Karaağaç Meriç nehrinin karşı kıyısındaki eski bir Rum köyü imiş. Mübadele sonrasında buralar boşaltıldıktan sonra pek bir yerleşim yapılmamış. Üniversitenin şehir hayatını canlandırmasının ardından buralarda da yeni çalışmalar yapılmaya başlanmış. Köy restore edilmiş sokaklar düzenlenmiş ve ikincil bir yaşam alanı oluşturulmuş. Meriç nehri boyunca kurulan kafeteryalarda hoşça vakit geçirebileceğiniz alanlar da mevcut.

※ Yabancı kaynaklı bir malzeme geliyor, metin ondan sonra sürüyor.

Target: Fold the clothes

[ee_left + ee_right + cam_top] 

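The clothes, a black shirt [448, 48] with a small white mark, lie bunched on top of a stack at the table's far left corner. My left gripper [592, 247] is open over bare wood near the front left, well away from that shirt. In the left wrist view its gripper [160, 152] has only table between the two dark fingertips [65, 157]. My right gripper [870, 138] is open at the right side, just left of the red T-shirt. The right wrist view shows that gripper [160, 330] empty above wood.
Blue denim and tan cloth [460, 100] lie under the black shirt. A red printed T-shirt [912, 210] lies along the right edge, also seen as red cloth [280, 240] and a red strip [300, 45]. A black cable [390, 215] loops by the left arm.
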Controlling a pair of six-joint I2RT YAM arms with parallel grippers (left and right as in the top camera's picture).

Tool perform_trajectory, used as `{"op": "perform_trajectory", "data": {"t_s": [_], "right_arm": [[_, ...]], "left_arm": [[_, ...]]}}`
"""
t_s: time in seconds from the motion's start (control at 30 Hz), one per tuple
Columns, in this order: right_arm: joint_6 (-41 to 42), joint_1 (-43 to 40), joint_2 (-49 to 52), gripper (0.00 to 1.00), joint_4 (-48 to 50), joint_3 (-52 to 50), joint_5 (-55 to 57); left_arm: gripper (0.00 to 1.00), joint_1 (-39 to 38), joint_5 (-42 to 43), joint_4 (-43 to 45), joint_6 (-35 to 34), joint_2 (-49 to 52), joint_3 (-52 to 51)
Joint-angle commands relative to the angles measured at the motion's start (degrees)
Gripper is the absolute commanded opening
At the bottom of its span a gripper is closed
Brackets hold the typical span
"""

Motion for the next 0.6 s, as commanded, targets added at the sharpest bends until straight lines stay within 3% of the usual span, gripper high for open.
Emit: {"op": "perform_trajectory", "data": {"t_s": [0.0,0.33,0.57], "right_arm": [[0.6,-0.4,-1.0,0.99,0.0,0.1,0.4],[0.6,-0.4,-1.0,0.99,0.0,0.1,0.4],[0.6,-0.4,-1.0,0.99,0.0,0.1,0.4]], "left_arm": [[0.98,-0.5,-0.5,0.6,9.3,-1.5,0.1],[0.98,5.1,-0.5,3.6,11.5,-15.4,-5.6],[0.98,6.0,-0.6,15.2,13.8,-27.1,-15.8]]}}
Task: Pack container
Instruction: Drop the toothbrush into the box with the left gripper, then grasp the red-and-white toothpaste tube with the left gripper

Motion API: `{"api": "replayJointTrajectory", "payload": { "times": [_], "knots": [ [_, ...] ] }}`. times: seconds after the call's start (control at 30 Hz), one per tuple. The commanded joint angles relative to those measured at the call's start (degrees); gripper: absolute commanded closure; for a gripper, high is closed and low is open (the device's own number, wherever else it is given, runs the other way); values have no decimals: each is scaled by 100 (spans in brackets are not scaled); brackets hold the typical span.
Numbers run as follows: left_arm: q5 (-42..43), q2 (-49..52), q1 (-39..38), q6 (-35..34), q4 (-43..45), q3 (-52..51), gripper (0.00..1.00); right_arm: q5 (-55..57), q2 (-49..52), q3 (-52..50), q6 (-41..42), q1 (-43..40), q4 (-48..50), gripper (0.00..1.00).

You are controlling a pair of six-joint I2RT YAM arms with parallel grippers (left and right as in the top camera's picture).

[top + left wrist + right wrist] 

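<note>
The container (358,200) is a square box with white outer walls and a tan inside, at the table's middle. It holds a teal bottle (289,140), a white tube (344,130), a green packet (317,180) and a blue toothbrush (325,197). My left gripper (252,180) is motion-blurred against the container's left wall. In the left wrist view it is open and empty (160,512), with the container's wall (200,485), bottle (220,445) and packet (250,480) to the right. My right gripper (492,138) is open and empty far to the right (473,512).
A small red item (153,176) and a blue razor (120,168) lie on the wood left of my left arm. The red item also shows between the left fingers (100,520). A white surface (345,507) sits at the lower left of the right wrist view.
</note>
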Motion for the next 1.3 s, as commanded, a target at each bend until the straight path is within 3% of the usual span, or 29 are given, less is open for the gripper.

Karağaç'ın sonunda Trakya Üniversitesine bağlı bir müze alanı oluşturulmuş. Milli Mücadele ve Lozan Antlaşması müzesinde yakın tarihimizin ayrıntılarını görebilirsiniz. Derslerde üstünden ismini öğrenip geçtiğimiz cemiyetlerin,milis kuvvetlerin gazetelerin içeriklerini görebiliyorsunuz. Çok zor zamanlar imiş. Fedakarlıkları,yapılanları ve atalarımızı bir kez daha hatırlıyoruz.

EDİRNE'DE NE YENİR?

Edirne "yaprak ciğeri" ile meşhur. Mısır ununda kızartılan ciğerlerin satış noktalarında öğle vakti uzun kuyruklar oluşuyor. Ben Ciğerci Aydın'ı tercih ettim. Üzerine dökmek için hazırlanmış özel baharat karışımını ise çok sevdim. Hizmet hızlı ve temiz. Bir de tüyo, masa gelen mezelerinizden biten hemen yenileniyor. Diğer Ciğerci alternatifleri ise Kırkpınar ve Nazmi Usta.

Edirne tatlı çeşidi olarak da zengin. Kendine özgü kurabiyeleri ve çevresindeki şehirlerde yapılan tatlıların da birleşmesiyle epey zenginleşmiş. En ünlü ürün Kavala ve Kallavi kurabiyeleri. Şehrin bir çok yerinde satış noktaları olan Keçecizade kurabiyeleri. Diğer tatlılar ise fırında yapılan peynir helvası ve Hayrabolu tatlısı (İsterken h harfi kullanmayın).

EDİRNE'DE ŞEHİR İÇİ ULAŞIM

Edirne kartlı ulaşım var. Şehrin her tarafına giden otobüsler mevcut. Kartsız da otobüsleri kullanabilirsiniz. İçeri girdiğinizde karşınıza çıkan bağış kutusuna ücreti atabilirsiniz. Sivil 2.5 lira.

EDİRNE'YE NASIL GİDİLİR ?

Edirne gerek D-100 kara yolu, gerekse TEM otoyolu üzerinden kolayca ulaşabilirsiniz. Ayrıca Kapıkule Sınır Kapısı'ndan Bulgaristan ve Avrupa'ya sadece karayoluyla değil demiryolu ile de bağlanmaktadır. Pazarkule ve İpsala Sınır Kapısıyla karayolundan, Uzunköprü demiryolu ile de Yunanistan''a ulaşım sağlanmaktadır.

Tekirdağ Edirne arası yaklaşık 142 km mesafede ve araçla yaklaşık 1 saat 45 dakika kadar sürmektedir.

İstanbul Edirne arası yaklaşık 238 km mesafede ve araçla yaklaşık 2 saat 28 dakika kadar sürmektedir.

Ankara Edirne arası yaklaşık 688 km mesafede ve araçla yaklaşık 6 saat 40 dakika kadar sürmektedir.

Edirne'ye hava yolu ile de ulaşım sadece Çorlu üzerinden mümkün. Çorlu otogara servisle geçip oradan 25-30 tl arasında bir ücretle otobüs kullanabilirsiniz.